Rimane però l’esigenza di scegliere quali riforme attuare e in che ordine, in modo da beneficiare dei fondi europei anche nel 2021.
In una situazione così complessa e pessimistica, da dove possono arrivare i segnali per una ripresa? Da dove ripartire?
Per esempio, dall’alta tecnologia. Non solo spingendo gli acquisti online. Molte imprese stanno infatti accelerando la rivoluzione digitale, trasformando i processi produttivi e favorendo l’adozione dello smartworking tra i lavoratori.
Anche la sanità si sta informatizzando, sperimentando iniziative di telemedicina che fino a qualche tempo fa erano stati adottate solo in aree marginali dei paesi del Nord Europa. Segnali positivi potrebbero registrarsi anche nella edilizia abitativa, soprattutto nelle aree rurali. L’affermazione dello smartworking in settori terziari favorisce i lavoratori nella scelta della loro residenza e anche nelle preferenze di località più remote, magari più vicine ai loro paesi di origine.
Spostandosi dai grandi centri urbani, potrebbero cercare abitazioni nei piccoli paesi, occupando case in precedenza disabitate. L’urbanizzazione potrebbe ridursi e così gli spazi vuoti nei centri urbani potrebbero essere occupati, anziché da ulteriori case o parcheggi, da spazi verdi, magari orti, oppure giardini. Ne beneficerebbe la città che risulterebbe più bella e meno inquinata, ma anche la popolazione che vedrebbe quindi migliorata la propria qualità della vita. La pressione antropica sull’ambiente risulterebbe minore.
Foto dell’acqua più pulita di Venezia o i dati sul minore inquinamento di Milano nei mesi del lockdown hanno indotto la riflessione sulla importanza dell’ambiente e soprattutto sull’adozione di comportamenti, tecniche produttive meno impattanti, più verdi e orientate all’economia circolare.
E ancora la crescente importanza dei servizi, da quelli della comunicazione a quelli pubblici, dei dati, dello sviluppo e della ricerca, oltre che dei servizi digitali e dei beni intangibili.
E poi la convinzione che la globalizzazione abbia subito una battuta di arresto, a favore della ritrovata importanza delle comunità locali. Come reti sociali di assistenza e di mutuo aiuto, ma anche come generatore di aiuti e fonte di produzione di beni.

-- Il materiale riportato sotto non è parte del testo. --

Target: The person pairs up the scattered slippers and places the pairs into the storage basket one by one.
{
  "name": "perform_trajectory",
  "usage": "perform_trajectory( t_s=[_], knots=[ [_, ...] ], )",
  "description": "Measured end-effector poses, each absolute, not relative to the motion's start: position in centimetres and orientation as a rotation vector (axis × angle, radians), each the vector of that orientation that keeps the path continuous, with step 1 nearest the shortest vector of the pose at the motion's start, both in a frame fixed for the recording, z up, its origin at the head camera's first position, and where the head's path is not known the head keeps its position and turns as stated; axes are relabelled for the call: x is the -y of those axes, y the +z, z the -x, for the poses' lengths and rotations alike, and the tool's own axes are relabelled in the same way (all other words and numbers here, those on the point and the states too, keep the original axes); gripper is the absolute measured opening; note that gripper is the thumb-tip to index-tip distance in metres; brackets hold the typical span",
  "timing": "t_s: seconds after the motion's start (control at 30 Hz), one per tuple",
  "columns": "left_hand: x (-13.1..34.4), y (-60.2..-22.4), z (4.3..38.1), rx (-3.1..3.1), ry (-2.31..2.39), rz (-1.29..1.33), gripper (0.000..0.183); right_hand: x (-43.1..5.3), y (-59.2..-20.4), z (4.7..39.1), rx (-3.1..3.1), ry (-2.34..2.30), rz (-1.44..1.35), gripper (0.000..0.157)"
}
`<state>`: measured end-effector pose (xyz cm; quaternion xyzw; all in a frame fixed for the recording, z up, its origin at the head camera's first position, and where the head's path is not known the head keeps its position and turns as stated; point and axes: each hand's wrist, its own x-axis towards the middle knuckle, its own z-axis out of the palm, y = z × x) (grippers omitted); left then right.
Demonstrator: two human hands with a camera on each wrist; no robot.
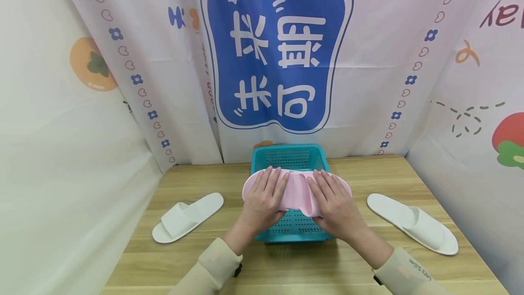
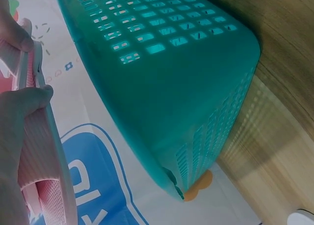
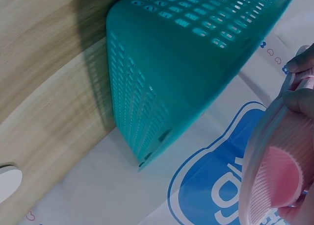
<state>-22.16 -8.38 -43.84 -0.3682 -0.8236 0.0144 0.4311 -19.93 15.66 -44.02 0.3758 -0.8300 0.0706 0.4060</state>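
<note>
Both hands hold pink slippers (image 1: 295, 190) over the basket, pressed together so that their layers overlap; I cannot tell how the two lie. My left hand (image 1: 262, 201) grips the left part, fingers across the ribbed strap and thumb at the near edge. Opposite it, my right hand (image 1: 337, 204) grips the right part the same way. The right wrist view shows the soles' edges (image 3: 262, 132) and an open strap. Below is a teal plastic basket (image 1: 300, 236) with perforated walls, standing on the table; the slippers and hands hide part of its opening.
One white slipper (image 1: 204, 208) lies on the wooden table (image 1: 282, 270) to the left, another white slipper (image 1: 393, 208) to the right. A printed white curtain (image 1: 368, 104) hangs behind the table, with cloth walls on both sides.
</note>
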Motion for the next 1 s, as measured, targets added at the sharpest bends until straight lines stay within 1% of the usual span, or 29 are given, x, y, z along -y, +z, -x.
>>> perform_trajectory(
  t_s=[0.4,1.0],
  knots=[
    [8.28,-43.77,22.12,2.066,0.040,0.916,0.087,-15.63,-43.99,20.01,2.095,0.192,-0.941,0.090],
    [8.13,-43.71,22.04,2.070,0.045,0.920,0.088,-15.62,-44.18,19.90,2.112,0.188,-0.930,0.092]
  ],
)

Come km0 per le produzioni agricole e attivatore per la loro messa in circolo, anche grazie al volontariato, per ridurre gli sprechi di cibo e aiutare quelle famiglie che fanno fatica a mettere il pane in tavola tutti i giorni.
Oppure la riscoperta dei luoghi cari vicini alle nostre case o degli stessi vicini che magari, per la fretta o i troppi impegni, prima non consideravamo.

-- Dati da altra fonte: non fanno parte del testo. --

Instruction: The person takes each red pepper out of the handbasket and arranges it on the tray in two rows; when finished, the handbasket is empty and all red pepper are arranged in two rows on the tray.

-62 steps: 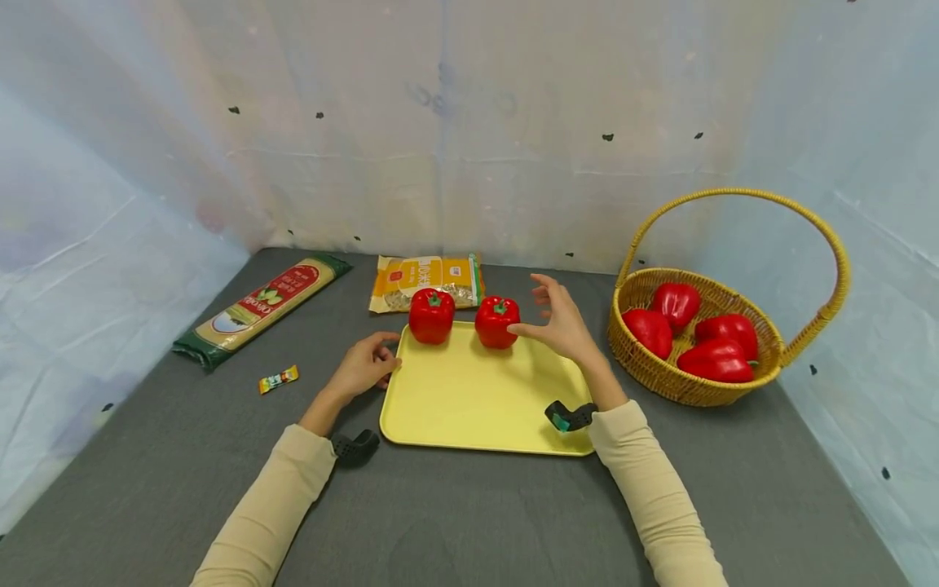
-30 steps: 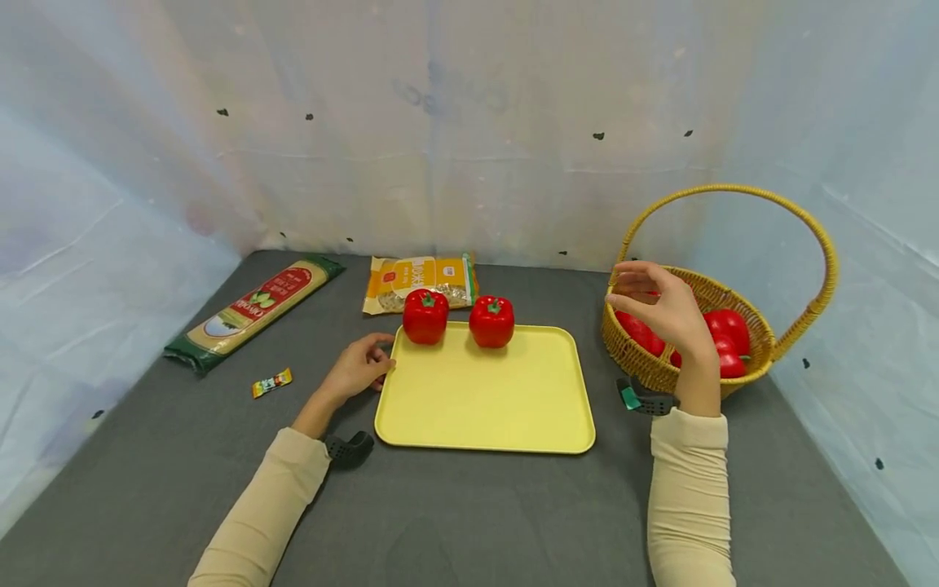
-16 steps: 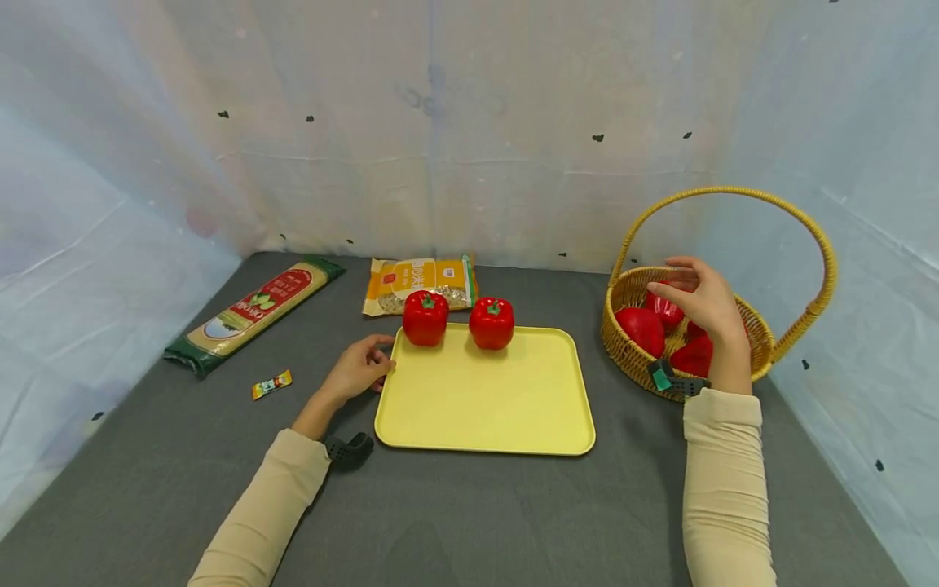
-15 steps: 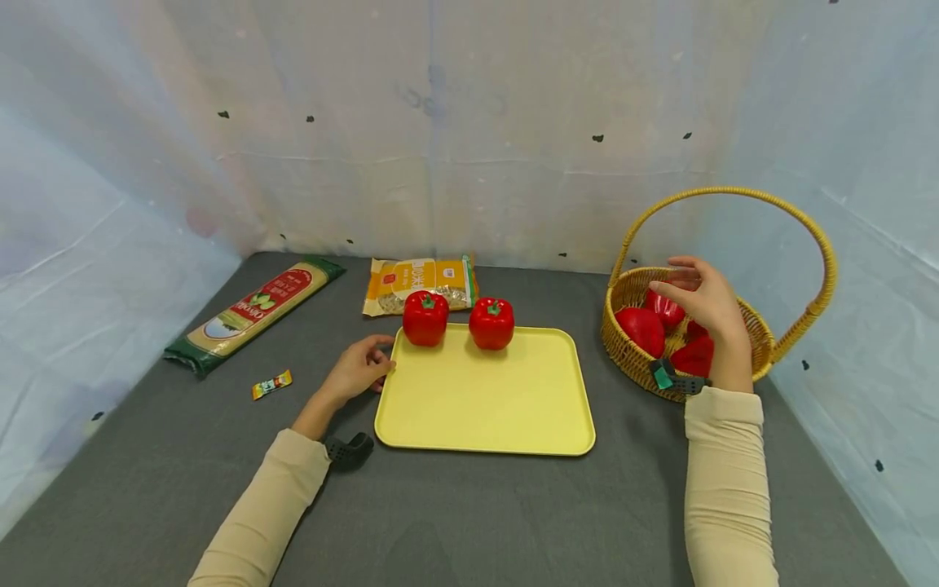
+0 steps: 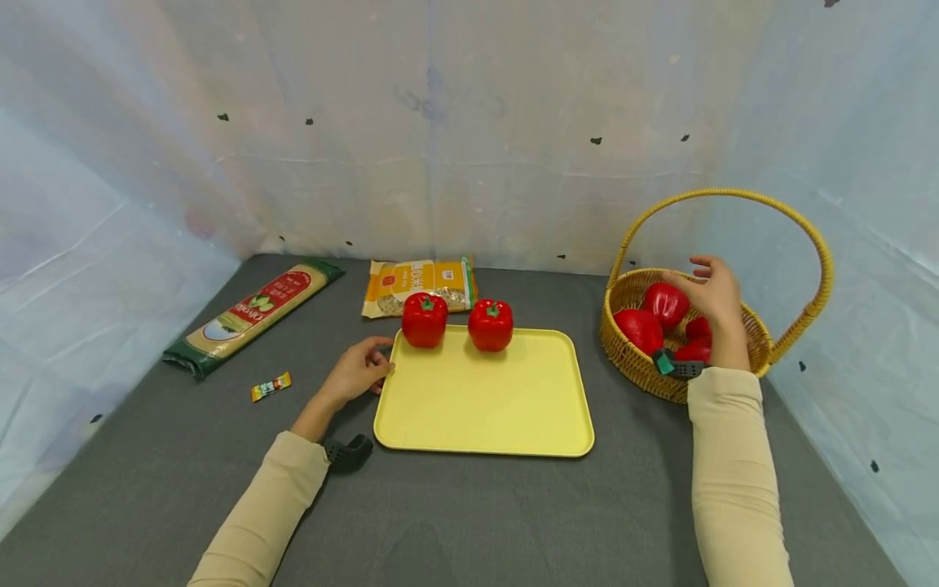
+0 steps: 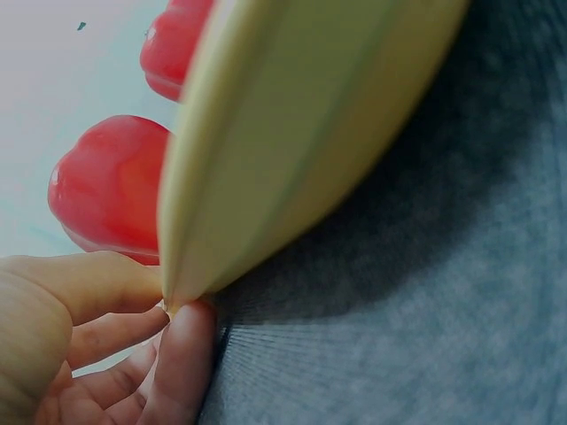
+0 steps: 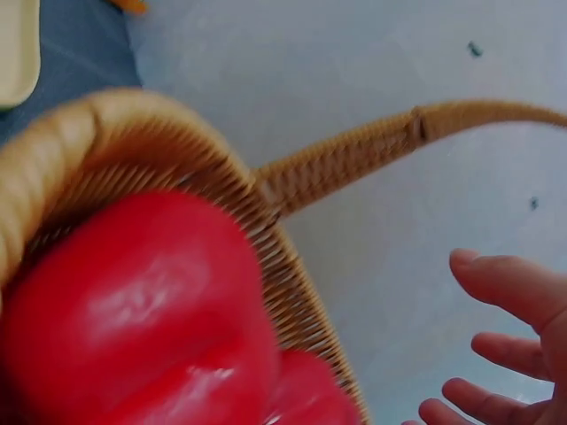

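Note:
My left hand [image 5: 354, 372] pinches the left rim of a yellow tray [image 5: 484, 399]; the left wrist view shows thumb and fingertips meeting at the tray edge [image 6: 190, 257]. Two red bell peppers stand at the tray's far side, one at the left corner [image 5: 425, 320] and one beside it [image 5: 491, 324]. Over a wicker basket [image 5: 623, 359] at the right, my right hand [image 5: 715, 293] is held with thumb and fingers spread, holding nothing. Several red bell peppers [image 5: 666, 305] lie inside, partly hidden by that hand and wrist. A large pepper [image 7: 151, 310] fills much of the right wrist view.
The basket's tall arched handle [image 5: 726, 193] rises above my right hand. Behind the tray lies an orange packet of grain [image 5: 421, 281]. A long green and beige packet [image 5: 253, 315] and a small wrapped candy [image 5: 271, 386] lie to the left. Plastic sheeting [image 5: 513, 163] walls the grey table.
My right hand has moved from beside the right-hand pepper on the tray rightward to above the basket, lately shifting slightly farther right. My left hand keeps its place at the tray rim.

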The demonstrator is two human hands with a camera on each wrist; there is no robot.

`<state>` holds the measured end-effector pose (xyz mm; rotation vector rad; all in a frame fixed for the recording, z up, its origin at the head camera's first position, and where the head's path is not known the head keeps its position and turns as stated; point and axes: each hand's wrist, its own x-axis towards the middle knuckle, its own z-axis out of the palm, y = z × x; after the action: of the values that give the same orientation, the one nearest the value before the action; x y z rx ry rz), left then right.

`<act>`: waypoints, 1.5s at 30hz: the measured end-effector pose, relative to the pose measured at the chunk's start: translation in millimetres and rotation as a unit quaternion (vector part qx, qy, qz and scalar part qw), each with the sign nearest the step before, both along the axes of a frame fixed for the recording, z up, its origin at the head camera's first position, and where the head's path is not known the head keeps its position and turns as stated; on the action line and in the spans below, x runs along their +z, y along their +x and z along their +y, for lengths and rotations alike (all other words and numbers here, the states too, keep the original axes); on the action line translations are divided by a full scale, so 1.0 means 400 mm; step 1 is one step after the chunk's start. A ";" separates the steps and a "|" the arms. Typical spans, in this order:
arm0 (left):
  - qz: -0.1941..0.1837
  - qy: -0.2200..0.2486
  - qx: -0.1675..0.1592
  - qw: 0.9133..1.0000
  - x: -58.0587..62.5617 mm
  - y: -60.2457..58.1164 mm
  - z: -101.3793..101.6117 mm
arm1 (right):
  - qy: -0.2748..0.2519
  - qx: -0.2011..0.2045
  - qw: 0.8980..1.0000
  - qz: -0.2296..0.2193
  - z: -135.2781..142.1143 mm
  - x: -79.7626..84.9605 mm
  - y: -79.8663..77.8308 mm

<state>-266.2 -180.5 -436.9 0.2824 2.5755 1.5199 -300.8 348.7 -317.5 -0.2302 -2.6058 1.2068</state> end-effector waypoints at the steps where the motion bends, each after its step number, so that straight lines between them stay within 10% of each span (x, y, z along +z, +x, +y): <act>1: -0.001 0.000 0.000 1.000 0.000 0.001 0.000 | -0.002 -0.007 1.000 -0.003 0.004 -0.007 -0.004; 17: -0.004 0.002 0.004 1.000 0.004 0.004 0.001 | -0.007 -0.038 0.998 -0.054 0.036 -0.070 -0.037; 45: -0.007 -0.010 0.008 1.000 -0.003 -0.002 -0.002 | 0.070 0.106 0.974 -0.186 0.045 -0.082 -0.041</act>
<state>-267.2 -181.2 -438.1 0.2485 2.5863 1.4949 -317.1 366.6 -350.4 -0.1656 -3.0963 1.1300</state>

Nariman Behravesh e la teoria dell’alfabeto
Un noto economista iraniano, da anni negli Stati Uniti, Nariman Behravesh, spiega i possibili andamenti futuri dell’economia mondiale ricorrendo all’alfabeto. A partire da metà 2021, egli ipotizza che la produzione avvii una prima fase di recupero, tanto che il disegno del suo andamento possa essere sintetizzato da un V. I servizi, il settore più colpito, e in particolare quelli legati all’intrattenimento, la cultura, i viaggi, avranno una forma di recupero a forma di U. Se non ci sarà il vaccino o la campagna vaccinale ritarderà, allora l’economia seguirà un sentiero tracciato da una W con tempi molto più lunghi.